Records drawn from a dataset:
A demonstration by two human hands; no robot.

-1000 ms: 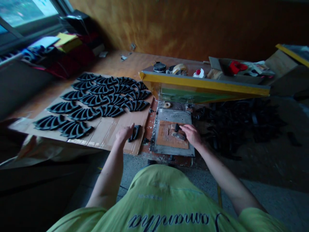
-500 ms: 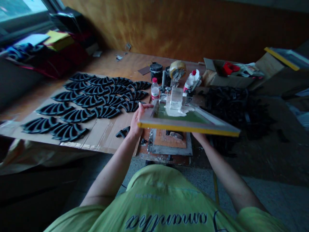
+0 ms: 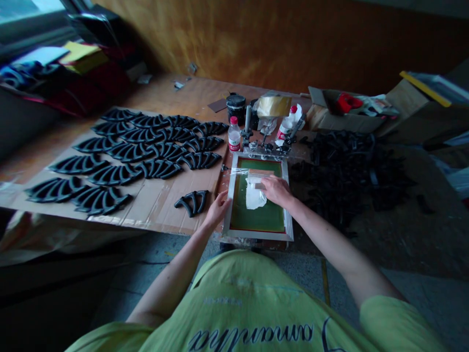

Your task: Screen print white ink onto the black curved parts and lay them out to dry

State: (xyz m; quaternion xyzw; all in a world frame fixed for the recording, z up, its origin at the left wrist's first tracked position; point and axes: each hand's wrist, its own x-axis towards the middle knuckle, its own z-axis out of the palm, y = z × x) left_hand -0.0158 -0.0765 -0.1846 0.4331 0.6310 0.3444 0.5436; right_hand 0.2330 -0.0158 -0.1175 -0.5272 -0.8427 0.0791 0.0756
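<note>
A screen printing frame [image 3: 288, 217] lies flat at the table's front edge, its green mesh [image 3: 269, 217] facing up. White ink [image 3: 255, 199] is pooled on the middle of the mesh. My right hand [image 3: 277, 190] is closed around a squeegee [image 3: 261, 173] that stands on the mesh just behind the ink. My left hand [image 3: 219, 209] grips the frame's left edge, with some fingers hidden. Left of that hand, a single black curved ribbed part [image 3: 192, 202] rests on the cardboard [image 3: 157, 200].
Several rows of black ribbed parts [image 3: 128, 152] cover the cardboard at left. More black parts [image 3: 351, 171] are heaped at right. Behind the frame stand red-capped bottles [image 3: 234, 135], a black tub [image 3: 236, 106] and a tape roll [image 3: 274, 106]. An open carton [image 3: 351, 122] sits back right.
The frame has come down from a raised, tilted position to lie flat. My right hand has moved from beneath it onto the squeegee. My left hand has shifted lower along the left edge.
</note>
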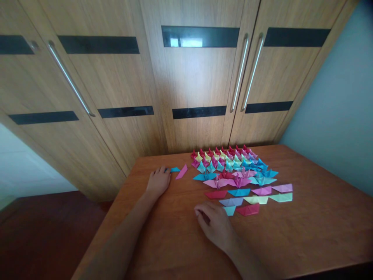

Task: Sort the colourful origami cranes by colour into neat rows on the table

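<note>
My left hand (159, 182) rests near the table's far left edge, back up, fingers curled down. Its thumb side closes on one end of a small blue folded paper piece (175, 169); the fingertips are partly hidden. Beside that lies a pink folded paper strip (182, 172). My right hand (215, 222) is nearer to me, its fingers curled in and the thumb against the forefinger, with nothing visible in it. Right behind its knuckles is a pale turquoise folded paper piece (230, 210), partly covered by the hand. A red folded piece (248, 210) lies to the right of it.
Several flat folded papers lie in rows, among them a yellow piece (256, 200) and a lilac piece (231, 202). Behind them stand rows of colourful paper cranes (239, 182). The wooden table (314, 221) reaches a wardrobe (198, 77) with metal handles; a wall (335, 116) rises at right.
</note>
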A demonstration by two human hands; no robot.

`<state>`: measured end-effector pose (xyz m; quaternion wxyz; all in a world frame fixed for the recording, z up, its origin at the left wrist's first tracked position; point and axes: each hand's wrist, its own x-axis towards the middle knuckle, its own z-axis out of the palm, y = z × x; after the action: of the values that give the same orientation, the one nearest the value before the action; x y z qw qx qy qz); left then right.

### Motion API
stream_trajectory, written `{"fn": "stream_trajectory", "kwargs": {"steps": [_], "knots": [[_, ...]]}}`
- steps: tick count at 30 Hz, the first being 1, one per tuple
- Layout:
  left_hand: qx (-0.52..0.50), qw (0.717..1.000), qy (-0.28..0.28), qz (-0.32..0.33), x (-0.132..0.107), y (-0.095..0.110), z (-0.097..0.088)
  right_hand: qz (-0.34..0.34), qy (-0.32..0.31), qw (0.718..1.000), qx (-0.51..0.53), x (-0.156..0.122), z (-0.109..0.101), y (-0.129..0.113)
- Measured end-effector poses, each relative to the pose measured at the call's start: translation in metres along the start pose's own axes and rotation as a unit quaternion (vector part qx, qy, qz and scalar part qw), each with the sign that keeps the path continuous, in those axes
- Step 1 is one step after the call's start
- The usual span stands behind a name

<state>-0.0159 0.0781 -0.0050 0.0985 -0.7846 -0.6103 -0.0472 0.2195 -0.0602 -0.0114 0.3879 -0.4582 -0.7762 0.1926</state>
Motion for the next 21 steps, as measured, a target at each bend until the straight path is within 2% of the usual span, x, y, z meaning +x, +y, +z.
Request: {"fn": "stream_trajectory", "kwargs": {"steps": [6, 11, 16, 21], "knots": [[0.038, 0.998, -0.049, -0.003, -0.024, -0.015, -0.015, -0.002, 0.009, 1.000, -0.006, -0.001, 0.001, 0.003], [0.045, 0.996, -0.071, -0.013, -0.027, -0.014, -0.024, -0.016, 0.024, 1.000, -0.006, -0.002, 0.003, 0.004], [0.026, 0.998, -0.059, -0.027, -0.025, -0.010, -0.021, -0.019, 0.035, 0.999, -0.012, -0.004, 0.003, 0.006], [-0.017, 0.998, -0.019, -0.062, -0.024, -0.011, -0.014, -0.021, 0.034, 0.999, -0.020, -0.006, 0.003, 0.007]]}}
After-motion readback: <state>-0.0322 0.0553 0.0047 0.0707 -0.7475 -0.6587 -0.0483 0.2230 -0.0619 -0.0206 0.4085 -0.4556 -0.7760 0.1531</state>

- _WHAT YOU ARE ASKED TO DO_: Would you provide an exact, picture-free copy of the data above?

- _EXERCISE SOLUTION_:
A demonstration by two human hands; no robot.

-1000 ms: 
-500 ms: 
+0 ms: 

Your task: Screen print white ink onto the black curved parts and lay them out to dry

State: (xyz m; quaternion xyzw; all in a world frame fixed for the recording, z up, its origin at the left wrist's first tracked position; point and axes: each hand's wrist, its own x-axis towards the middle knuckle, its own z-axis out of the palm, y = z × x) left_hand -0.0158 -0.0765 -0.1846 0.4331 0.6310 0.3444 0.5436; right_hand 0.2330 -0.0158 -0.1175 -0.5272 -0.8427 0.0791 0.0756
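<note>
A screen printing frame [image 3: 288, 217] lies flat at the table's front edge, its green mesh [image 3: 269, 217] facing up. White ink [image 3: 255, 199] is pooled on the middle of the mesh. My right hand [image 3: 277, 190] is closed around a squeegee [image 3: 261, 173] that stands on the mesh just behind the ink. My left hand [image 3: 219, 209] grips the frame's left edge, with some fingers hidden. Left of that hand, a single black curved ribbed part [image 3: 192, 202] rests on the cardboard [image 3: 157, 200].
Several rows of black ribbed parts [image 3: 128, 152] cover the cardboard at left. More black parts [image 3: 351, 171] are heaped at right. Behind the frame stand red-capped bottles [image 3: 234, 135], a black tub [image 3: 236, 106] and a tape roll [image 3: 274, 106]. An open carton [image 3: 351, 122] sits back right.
The frame has come down from a raised, tilted position to lie flat. My right hand has moved from beneath it onto the squeegee. My left hand has shifted lower along the left edge.
</note>
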
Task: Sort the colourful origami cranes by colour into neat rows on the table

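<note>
My left hand (159, 182) rests near the table's far left edge, back up, fingers curled down. Its thumb side closes on one end of a small blue folded paper piece (175, 169); the fingertips are partly hidden. Beside that lies a pink folded paper strip (182, 172). My right hand (215, 222) is nearer to me, its fingers curled in and the thumb against the forefinger, with nothing visible in it. Right behind its knuckles is a pale turquoise folded paper piece (230, 210), partly covered by the hand. A red folded piece (248, 210) lies to the right of it.
Several flat folded papers lie in rows, among them a yellow piece (256, 200) and a lilac piece (231, 202). Behind them stand rows of colourful paper cranes (239, 182). The wooden table (314, 221) reaches a wardrobe (198, 77) with metal handles; a wall (335, 116) rises at right.
</note>
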A demonstration by two human hands; no robot.

`<state>`: measured end-effector pose (xyz m; quaternion wxyz; all in a world frame fixed for the recording, z up, its origin at the left wrist's first tracked position; point and axes: each hand's wrist, its own x-axis towards the middle knuckle, its own z-axis out of the palm, y = z × x; after the action: of the values that give the same orientation, the one nearest the value before the action; x y z qw qx qy qz); left then right.

### Motion API
stream_trajectory, written `{"fn": "stream_trajectory", "kwargs": {"steps": [_], "knots": [[_, ...]]}}`
- steps: tick count at 30 Hz, the first being 1, one per tuple
- Layout:
  left_hand: qx (-0.52..0.50), qw (0.717..1.000), qy (-0.28..0.28), qz (-0.32..0.33), x (-0.132..0.107), y (-0.095..0.110), z (-0.097..0.088)
  right_hand: qz (-0.34..0.34), qy (-0.32..0.31), qw (0.718..1.000), qx (-0.51..0.53), x (-0.156..0.122), z (-0.109..0.101), y (-0.129..0.113)
- Measured end-effector poses, each relative to the pose measured at the call's start: translation in metres along the start pose's own axes and rotation as a unit quaternion (vector part qx, qy, qz and scalar part qw), each with the sign that keeps the path continuous, in those axes
- Step 1 is one step after the call's start
- The usual span stands behind a name

<state>-0.0159 0.0781 -0.0050 0.0985 -0.7846 -0.6103 -0.0472 0.2195 -0.0602 -0.0114 0.3879 -0.4582 -0.7762 0.1926</state>
Motion for the next 21 steps, as measured, a target at each bend until the straight path is within 2% of the usual span, x, y, z meaning +x, +y, +z.
Request: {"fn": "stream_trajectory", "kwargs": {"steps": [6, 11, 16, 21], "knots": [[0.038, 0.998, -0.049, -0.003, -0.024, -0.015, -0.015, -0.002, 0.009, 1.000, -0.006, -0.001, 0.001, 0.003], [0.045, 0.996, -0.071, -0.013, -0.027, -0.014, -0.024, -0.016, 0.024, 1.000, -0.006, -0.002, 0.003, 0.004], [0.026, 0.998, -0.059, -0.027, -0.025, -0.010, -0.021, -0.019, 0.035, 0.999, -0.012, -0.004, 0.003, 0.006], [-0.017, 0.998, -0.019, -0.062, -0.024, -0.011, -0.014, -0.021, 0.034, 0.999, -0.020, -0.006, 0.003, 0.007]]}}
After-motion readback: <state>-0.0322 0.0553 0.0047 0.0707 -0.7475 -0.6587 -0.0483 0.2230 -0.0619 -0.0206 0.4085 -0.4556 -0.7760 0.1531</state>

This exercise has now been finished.